I remember when I was in the Air Force, I had to fill out performance reviews on the corpsmen in our clinic. They were wonderful guys, and I gave them the highest of ratings. So, when the hospital commander called me in and said, "Are you trying to destroy their careers?" I didn’t know what he was talking about. It seems that there’s a code that’s used to assure someone’s promotion. One has to write the narrative using special words that indicate that the person you’re writing about is simply the best person that has ever been. I sort of snickered, and he said, "I know. I know… Just do it." So I did it.
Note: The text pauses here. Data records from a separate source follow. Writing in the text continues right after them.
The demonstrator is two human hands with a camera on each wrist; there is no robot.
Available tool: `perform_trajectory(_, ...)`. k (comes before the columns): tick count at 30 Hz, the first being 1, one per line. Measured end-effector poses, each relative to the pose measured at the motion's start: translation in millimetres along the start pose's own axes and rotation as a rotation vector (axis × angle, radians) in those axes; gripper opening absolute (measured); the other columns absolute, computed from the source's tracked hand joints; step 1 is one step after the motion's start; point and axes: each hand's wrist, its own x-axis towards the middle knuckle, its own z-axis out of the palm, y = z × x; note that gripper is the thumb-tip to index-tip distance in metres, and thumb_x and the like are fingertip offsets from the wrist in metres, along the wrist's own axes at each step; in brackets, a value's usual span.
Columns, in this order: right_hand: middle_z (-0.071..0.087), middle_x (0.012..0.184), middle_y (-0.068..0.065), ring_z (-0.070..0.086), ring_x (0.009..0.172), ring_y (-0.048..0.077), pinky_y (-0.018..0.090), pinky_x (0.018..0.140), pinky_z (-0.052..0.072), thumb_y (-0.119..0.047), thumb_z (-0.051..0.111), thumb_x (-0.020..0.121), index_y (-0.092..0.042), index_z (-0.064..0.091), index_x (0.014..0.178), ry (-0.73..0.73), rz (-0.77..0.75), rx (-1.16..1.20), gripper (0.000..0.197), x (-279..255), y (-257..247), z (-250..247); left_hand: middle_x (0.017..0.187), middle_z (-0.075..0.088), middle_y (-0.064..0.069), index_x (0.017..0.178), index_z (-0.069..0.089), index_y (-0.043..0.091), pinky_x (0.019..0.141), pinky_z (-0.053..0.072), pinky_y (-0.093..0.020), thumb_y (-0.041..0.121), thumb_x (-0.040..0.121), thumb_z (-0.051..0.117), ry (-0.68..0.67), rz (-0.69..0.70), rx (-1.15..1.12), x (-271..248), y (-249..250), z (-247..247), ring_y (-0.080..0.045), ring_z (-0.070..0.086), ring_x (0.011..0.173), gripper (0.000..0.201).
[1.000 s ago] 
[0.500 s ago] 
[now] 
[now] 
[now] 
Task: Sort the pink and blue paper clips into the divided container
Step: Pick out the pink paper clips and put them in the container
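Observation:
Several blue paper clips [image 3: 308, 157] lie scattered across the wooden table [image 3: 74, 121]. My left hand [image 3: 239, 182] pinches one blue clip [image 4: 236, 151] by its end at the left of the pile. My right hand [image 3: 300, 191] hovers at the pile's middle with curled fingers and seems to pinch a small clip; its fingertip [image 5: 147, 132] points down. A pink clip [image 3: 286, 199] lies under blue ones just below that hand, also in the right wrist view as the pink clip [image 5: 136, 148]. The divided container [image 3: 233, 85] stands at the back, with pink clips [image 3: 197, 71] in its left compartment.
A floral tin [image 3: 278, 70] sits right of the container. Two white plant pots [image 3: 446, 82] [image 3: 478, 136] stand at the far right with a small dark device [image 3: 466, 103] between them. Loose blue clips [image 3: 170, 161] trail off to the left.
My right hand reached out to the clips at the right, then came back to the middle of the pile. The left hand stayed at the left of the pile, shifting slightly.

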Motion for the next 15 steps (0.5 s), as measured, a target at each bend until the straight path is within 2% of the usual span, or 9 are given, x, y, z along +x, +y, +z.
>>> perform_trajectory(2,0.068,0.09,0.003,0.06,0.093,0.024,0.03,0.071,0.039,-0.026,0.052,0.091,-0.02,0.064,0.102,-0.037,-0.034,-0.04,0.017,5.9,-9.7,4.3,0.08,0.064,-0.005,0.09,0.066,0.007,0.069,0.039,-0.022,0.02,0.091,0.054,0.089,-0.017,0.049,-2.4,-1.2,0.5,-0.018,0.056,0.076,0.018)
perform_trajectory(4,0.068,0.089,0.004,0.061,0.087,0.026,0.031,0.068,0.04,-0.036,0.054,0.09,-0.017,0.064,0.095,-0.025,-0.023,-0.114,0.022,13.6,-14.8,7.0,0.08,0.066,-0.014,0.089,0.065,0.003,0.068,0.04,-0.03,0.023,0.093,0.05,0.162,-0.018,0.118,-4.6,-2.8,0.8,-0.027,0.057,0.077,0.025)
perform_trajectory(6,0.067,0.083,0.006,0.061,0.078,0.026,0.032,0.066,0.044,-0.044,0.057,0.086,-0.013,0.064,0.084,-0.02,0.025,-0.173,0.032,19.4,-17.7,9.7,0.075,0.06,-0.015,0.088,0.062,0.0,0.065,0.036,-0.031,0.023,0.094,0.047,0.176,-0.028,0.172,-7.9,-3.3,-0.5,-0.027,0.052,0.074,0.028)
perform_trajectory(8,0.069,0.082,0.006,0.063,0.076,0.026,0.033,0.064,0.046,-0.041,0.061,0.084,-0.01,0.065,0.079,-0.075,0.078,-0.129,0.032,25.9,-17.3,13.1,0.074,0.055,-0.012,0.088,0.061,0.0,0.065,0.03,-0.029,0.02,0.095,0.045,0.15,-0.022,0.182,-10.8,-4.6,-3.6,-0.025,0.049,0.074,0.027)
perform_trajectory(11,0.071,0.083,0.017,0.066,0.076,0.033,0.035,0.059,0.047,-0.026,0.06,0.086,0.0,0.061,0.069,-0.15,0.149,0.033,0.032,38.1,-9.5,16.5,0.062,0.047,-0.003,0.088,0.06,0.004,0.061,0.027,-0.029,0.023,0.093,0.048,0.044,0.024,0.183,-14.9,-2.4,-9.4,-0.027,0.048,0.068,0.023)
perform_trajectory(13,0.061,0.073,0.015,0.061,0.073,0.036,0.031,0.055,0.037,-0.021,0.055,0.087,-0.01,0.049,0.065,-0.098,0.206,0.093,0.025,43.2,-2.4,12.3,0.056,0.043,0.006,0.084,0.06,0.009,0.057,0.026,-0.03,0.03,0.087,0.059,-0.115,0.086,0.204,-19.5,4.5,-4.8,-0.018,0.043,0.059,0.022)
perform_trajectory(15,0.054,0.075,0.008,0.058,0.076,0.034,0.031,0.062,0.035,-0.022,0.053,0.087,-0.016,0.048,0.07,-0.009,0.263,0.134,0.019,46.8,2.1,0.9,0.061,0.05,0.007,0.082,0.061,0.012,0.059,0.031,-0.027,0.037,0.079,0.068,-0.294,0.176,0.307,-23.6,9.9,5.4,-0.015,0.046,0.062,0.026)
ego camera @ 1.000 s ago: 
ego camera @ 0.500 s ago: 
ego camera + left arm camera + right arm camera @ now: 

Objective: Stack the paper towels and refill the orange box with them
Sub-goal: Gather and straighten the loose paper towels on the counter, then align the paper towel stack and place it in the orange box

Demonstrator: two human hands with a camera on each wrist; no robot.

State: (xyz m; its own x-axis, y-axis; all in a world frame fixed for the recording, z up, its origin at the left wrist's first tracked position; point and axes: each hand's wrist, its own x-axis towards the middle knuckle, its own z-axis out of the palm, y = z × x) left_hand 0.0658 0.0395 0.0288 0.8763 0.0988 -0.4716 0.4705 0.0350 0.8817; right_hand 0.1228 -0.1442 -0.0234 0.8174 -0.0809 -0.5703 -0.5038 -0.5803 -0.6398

I thought about that when I read the letters to Judge Walton supporting Scooter Libby. Even under supervision, I couldn’t have made up such flowery malarkey. But besides that [that being the baloney in those letters], I was confused by their point. The plea from Libby, consider "my whole life," or the requests in the letters to "consider all of his good works," or even the ones that said the verdict must be wrong because Libby just wasn’t that kind of guy, surprised me. I thought justice was blind. A crime is a crime, no matter what one’s history. And asking the judge to ignore the verdict based on Libby’s previous good works seemed bizarre [I’ll bet they didn’t take the previous lives of those prisoners in Guantanamo into account]. Does that mean if you’ve been good, you get a free pass on being bad every once in a while?
I hate to over-read things, but it seems to me the letter writers are hopelessly naive, or live in a bubble. The way to get leniency is to admit guilt and apologize, not feign sainthood. Libby and his supporters don’t seem to think he did anything wrong to this day. My point is that there’s an elitism in that whole set of people that’s staggering – above the law. It reminded me of that Bush line at some posh fund-raiser, "Some call you the elite. I call you ‘my base.’"…
Seems pretty clear that these letters were really not so much hoping to influence the judge but more likely the first salvo in the pardon campaign.